→ **Exercise description**
Every record is to be transcribed exactly as written.

→ **Task material**
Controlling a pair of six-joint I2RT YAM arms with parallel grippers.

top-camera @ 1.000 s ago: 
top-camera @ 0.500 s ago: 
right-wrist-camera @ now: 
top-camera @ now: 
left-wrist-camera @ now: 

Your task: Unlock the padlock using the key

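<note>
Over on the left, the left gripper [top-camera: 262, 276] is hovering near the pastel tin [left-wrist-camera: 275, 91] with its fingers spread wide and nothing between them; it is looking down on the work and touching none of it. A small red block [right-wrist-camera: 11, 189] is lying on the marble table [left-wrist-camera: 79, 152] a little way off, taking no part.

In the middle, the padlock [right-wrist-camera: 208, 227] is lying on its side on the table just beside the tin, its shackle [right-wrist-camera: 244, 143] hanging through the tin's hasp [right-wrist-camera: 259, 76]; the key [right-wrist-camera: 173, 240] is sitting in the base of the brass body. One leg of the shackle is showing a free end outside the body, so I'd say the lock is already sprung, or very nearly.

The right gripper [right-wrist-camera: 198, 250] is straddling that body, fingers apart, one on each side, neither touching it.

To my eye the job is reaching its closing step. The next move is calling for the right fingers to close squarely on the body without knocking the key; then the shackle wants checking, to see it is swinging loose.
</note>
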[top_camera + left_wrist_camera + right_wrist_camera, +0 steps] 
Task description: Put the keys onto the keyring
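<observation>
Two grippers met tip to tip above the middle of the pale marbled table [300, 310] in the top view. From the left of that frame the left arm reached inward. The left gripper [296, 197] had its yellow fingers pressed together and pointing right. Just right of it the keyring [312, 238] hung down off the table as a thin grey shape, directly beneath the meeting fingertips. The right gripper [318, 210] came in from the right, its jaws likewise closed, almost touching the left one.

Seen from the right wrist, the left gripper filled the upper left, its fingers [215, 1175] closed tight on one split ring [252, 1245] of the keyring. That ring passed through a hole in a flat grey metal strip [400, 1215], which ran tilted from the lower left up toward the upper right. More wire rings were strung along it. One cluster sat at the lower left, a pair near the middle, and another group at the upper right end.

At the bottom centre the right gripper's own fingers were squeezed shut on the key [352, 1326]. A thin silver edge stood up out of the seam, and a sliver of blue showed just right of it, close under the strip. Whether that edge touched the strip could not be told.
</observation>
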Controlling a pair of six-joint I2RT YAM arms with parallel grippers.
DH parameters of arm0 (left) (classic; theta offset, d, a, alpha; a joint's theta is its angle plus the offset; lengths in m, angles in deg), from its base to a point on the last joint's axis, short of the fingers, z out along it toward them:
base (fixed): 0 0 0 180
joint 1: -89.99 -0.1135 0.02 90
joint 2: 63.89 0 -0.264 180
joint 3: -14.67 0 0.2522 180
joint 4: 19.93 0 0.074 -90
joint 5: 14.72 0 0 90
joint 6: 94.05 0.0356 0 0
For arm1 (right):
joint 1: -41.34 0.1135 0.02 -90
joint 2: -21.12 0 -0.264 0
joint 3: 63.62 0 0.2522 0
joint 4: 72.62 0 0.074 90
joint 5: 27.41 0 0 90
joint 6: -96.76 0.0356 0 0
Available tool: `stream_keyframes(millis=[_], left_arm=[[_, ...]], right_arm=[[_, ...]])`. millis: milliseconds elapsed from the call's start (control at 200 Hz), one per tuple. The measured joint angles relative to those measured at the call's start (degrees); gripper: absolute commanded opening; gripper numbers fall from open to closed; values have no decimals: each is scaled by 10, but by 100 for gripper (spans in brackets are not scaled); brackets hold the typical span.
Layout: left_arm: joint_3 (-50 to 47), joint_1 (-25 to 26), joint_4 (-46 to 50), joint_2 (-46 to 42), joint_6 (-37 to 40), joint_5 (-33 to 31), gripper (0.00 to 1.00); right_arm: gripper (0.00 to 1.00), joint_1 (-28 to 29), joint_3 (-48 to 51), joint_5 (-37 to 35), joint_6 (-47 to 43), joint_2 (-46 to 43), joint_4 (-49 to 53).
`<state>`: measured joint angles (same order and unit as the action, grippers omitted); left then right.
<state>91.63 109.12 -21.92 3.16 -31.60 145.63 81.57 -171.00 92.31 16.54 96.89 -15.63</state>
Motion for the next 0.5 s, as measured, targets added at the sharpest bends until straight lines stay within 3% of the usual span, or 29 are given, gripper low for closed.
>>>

→ **Finished exercise**
Controlling a pair of six-joint I2RT YAM arms with parallel grippers.

top-camera @ 1.000 s ago: 
top-camera @ 0.500 s ago: 
right-wrist-camera @ now: 
top-camera @ now: 
left-wrist-camera @ now: 

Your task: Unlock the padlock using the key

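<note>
Over on the left, the left gripper [top-camera: 262, 276] is hovering near the pastel tin [left-wrist-camera: 275, 91] with its fingers spread wide and nothing between them; it is looking down on the work and touching none of it. A small red block [right-wrist-camera: 11, 189] is lying on the marble table [left-wrist-camera: 79, 152] a little way off, taking no part.

In the middle, the padlock [right-wrist-camera: 208, 227] is lying on its side on the table just beside the tin, its shackle [right-wrist-camera: 244, 143] hanging through the tin's hasp [right-wrist-camera: 259, 76]; the key [right-wrist-camera: 173, 240] is sitting in the base of the brass body. One leg of the shackle is showing a free end outside the body, so I'd say the lock is already sprung, or very nearly.

The right gripper [right-wrist-camera: 198, 250] is straddling that body, fingers apart, one on each side, neither touching it.

To my eye the job is reaching its closing step. The next move is calling for the right fingers to close squarely on the body without knocking the key; then the shackle wants checking, to see it is swinging loose.
</note>
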[top_camera + left_wrist_camera + right_wrist_camera, +0 steps] 
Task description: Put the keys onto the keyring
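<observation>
Two grippers met tip to tip above the middle of the pale marbled table [300, 310] in the top view. From the left of that frame the left arm reached inward. The left gripper [296, 197] had its yellow fingers pressed together and pointing right. Just right of it the keyring [312, 238] hung down off the table as a thin grey shape, directly beneath the meeting fingertips. The right gripper [318, 210] came in from the right, its jaws likewise closed, almost touching the left one.

Seen from the right wrist, the left gripper filled the upper left, its fingers [215, 1175] closed tight on one split ring [252, 1245] of the keyring. That ring passed through a hole in a flat grey metal strip [400, 1215], which ran tilted from the lower left up toward the upper right. More wire rings were strung along it. One cluster sat at the lower left, a pair near the middle, and another group at the upper right end.

At the bottom centre the right gripper's own fingers were squeezed shut on the key [352, 1326]. A thin silver edge stood up out of the seam, and a sliver of blue showed just right of it, close under the strip. Whether that edge touched the strip could not be told.
</observation>
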Controlling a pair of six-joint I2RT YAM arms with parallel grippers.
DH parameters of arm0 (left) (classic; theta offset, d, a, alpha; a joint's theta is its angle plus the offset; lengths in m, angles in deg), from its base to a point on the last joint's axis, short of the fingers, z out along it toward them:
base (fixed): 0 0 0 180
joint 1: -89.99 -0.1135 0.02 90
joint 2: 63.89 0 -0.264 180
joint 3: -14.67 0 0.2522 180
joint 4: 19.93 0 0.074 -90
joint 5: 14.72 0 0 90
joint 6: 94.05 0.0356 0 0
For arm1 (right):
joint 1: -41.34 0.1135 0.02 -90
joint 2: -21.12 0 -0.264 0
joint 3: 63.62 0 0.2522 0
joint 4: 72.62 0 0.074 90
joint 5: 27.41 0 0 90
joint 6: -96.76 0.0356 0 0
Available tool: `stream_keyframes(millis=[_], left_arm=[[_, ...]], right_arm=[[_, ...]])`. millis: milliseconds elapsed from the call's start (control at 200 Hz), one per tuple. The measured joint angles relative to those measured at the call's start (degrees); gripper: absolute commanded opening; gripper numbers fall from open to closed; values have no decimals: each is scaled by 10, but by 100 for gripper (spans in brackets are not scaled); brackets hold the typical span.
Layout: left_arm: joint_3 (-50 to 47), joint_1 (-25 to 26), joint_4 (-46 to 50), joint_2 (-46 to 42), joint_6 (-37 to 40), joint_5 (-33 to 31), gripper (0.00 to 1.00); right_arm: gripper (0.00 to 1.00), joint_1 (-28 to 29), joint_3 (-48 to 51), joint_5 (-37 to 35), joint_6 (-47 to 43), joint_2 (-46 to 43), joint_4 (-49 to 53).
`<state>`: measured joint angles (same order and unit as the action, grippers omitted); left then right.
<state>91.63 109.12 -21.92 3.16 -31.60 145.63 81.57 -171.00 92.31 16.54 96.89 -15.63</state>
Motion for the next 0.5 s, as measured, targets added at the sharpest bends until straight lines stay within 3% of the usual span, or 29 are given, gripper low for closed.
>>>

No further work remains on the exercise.